Iniciado o rigoroso curso, em abril de 1976, Tereza recebeu idêntico treinamento em Investigação Policial, Inquérito Policial, Processo Contravencional, Armamento e Tiro, Primeiros Socorros, Medicina Legal, Legislação de Trânsito, Criminalística, Polícia Política, Policiamento Preventivo Especializado, Legislação Penal Especial, Condicionamento Físico, Processo Administrativo Disciplinar, Telecomunicações, Técnicas de Interrogatório e Defesa Pessoal. Durante três meses os delegados-alunos, ao final de cada módulo, eram avaliados por  escrito. Também eram conceituados, sigilosamente, em relatórios individuais. Trazer tatuagem, que se tornaria moda no século 21,  no corpo, não era proibido pelo edital. Mas existia preconceito por parte da banca, do delegado geral Joaquim Humberto de Moraes Novaes e do próprio coronel Erasmo, centauros da Polícia, metade cavalos e a outra também... Na Academia de Polícia, no campus da USP, delegadas eram proibidas de usar calças compridas!!!

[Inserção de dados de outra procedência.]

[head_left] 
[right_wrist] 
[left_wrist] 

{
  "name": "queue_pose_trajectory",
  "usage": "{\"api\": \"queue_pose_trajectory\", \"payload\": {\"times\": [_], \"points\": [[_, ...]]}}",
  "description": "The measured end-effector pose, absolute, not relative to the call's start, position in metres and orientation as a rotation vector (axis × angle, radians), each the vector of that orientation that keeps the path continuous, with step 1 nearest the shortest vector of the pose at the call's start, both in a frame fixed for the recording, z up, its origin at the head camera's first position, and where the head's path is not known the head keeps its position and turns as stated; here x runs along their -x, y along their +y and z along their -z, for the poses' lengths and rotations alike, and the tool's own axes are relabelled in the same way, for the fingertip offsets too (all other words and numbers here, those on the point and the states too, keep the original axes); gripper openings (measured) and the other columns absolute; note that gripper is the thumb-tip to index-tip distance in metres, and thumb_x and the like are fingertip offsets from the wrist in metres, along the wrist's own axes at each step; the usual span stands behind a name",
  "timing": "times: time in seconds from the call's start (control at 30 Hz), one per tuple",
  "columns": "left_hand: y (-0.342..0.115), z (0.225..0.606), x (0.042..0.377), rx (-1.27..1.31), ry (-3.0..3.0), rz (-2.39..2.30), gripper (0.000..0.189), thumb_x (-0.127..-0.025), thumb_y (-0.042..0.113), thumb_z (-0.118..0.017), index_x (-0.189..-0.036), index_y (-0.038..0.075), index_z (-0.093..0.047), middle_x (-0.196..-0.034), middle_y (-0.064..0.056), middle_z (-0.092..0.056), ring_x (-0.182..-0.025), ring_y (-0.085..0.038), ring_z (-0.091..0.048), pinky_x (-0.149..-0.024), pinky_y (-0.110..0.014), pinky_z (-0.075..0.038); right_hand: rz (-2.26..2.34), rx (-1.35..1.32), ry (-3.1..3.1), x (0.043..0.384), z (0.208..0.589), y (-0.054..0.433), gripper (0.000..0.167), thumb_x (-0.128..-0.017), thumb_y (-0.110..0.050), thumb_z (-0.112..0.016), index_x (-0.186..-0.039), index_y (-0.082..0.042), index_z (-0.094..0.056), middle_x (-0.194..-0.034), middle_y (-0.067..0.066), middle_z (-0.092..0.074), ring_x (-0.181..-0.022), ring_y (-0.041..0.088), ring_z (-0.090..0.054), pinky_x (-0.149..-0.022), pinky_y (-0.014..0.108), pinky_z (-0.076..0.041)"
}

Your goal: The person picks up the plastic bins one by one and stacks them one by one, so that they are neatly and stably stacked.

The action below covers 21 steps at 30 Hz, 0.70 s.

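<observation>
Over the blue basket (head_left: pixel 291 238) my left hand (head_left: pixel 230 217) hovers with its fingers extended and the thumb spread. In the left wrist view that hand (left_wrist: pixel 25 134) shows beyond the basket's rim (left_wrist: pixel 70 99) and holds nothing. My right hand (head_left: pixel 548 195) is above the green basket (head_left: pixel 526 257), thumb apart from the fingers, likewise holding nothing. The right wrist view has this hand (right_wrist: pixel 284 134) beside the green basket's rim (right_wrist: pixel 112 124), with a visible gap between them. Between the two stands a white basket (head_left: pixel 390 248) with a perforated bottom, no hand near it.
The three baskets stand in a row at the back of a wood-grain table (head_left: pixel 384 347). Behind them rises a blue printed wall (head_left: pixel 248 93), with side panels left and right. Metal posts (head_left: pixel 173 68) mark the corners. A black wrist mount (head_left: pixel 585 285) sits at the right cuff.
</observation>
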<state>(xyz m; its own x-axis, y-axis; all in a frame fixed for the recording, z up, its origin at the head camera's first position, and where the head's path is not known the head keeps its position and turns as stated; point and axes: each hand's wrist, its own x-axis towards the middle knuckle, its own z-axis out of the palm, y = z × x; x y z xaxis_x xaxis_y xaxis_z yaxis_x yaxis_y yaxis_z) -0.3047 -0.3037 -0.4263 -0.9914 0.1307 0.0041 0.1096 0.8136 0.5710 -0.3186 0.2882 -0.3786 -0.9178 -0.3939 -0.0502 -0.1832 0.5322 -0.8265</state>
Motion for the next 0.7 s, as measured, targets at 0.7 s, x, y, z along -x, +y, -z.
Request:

Em meados de julho de 1976, os delegados-alunos, nomeados para a segunda fase, foram encaminhados para a terceira fase de exames orais de Direito Penal, Processual Penal, Administrativo e Constitucional. Tereza foi arguida, também, sobre o Código Penal de 1969, ainda em vacatio legis.  Observou, corajosamente, ao examinador Zahir Dornaika, presidente do concurso, que o edital não mencionava o projeto de Nelson Hungria.  Mesmo assim, aguerrida como sempre, respondeu, com altivez e correção, as questões formuladas!!!
No final do mês, o nome de Tereza, née Nascimento Rocha, não apareceu no decreto de efetivação firmado pelo governador. A Polícia Civil, por preconceito, deixou de contar em seus quadros com a mulher que poderia ter sido a primeira delegada de classe especial na história da instituição. Mas ganharam, por tamanha injustiça, a advocacia criminal, a OAB de Campinas, o ensino do Direito, lecionando, também, para Isadora, minha filha.
Enfim, como disse Fernando Pessoa, “a morte é a curva da estrada. Morrer é só não ser visto”.

*Carlos Alberto Marchi de Queiroz é professor de Direito e membro da Academia Campinense de Letras.